● **The task**: For the material below, return exactly the lines starting at the line containing "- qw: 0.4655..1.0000" and ending at the line containing "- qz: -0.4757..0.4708", both ends included, and no others.

● **Information given**:
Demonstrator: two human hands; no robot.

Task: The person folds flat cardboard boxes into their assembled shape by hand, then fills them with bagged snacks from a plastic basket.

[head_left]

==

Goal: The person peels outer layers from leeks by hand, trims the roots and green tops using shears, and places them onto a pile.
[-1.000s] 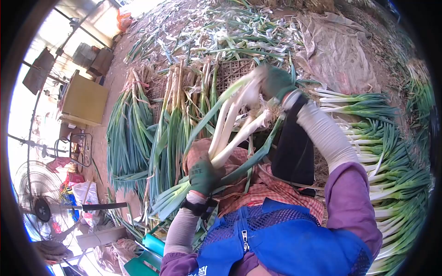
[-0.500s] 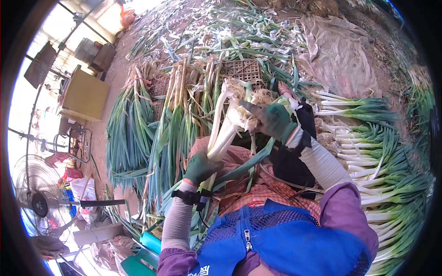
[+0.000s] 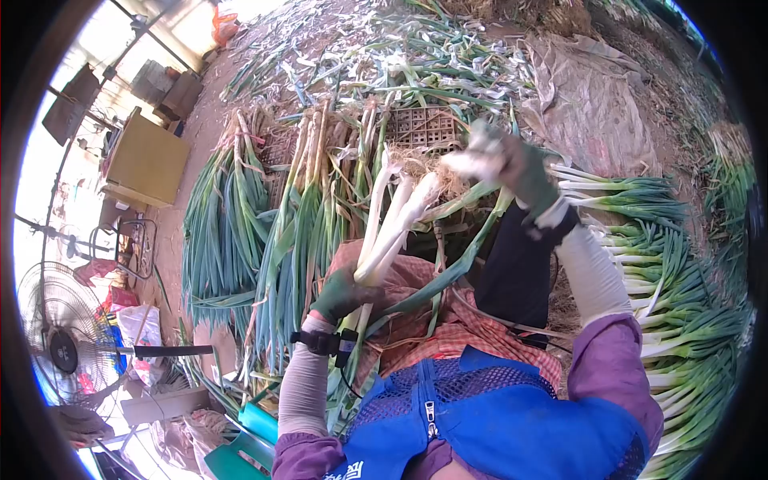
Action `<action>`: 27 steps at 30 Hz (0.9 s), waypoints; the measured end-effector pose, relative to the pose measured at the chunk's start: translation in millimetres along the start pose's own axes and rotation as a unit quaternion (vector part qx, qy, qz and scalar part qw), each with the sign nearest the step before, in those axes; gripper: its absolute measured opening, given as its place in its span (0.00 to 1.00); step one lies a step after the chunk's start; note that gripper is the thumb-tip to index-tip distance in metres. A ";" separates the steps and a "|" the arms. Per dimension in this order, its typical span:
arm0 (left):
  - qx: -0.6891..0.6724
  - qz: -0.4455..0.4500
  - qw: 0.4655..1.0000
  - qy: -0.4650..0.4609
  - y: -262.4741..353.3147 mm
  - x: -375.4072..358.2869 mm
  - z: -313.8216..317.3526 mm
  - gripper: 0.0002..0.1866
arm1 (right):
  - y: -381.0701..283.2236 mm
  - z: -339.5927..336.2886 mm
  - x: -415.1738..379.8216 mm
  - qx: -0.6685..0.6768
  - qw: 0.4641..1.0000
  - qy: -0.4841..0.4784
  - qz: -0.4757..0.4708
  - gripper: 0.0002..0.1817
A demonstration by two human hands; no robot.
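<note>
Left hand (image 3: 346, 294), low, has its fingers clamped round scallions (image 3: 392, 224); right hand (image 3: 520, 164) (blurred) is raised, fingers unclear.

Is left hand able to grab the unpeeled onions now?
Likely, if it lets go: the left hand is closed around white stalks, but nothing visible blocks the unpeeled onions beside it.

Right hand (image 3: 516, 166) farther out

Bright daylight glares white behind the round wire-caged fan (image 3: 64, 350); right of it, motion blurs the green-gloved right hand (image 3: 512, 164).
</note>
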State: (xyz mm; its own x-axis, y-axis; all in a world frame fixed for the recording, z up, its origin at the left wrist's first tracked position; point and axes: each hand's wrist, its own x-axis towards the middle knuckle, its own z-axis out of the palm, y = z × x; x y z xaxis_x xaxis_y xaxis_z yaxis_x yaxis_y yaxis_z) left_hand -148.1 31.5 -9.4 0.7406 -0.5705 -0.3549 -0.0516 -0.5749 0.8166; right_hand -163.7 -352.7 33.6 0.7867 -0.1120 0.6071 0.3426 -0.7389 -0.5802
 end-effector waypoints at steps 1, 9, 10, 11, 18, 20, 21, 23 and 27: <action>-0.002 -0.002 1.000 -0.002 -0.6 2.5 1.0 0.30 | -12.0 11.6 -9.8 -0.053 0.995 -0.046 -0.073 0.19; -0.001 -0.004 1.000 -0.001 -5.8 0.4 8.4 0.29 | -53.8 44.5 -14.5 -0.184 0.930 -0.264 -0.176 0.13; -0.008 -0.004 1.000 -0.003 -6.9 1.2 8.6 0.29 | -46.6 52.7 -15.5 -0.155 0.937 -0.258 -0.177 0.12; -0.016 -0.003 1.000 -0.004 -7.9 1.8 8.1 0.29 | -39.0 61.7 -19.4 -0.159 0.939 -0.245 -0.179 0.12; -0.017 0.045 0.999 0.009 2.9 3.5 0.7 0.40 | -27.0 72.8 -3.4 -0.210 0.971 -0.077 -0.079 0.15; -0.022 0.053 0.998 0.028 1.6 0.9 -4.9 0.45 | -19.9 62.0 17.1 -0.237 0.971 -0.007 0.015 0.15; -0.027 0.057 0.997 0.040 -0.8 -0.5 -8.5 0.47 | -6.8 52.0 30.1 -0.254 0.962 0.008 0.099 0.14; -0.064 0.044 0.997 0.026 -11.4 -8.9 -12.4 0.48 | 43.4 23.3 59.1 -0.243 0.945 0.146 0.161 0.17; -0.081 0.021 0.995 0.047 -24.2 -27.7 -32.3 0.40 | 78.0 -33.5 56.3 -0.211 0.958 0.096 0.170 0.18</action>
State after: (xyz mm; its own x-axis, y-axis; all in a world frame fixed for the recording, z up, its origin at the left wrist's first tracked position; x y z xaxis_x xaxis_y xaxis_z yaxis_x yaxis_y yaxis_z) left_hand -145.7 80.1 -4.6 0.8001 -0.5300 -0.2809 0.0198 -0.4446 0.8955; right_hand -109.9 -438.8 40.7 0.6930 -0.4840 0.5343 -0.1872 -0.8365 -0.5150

● **Answer section**:
  - qw: 0.4655..1.0000
  - qy: -0.4650..0.4609
  - y: -262.4741..353.3147 mm
  - x: -375.4072..358.2869 mm
  - z: -313.8216..317.3526 mm
  - gripper: 0.0002..0.1866
arm1 (right):
  - y: -381.0701..283.2236 mm
  - z: -339.5927..336.2886 mm
  - x: -415.1738..379.8216 mm
  - qx: -0.6685..0.6768
  - qw: 0.4641..1.0000
  - qy: -0.4841..0.4784
  - qz: -0.4757..0.4708

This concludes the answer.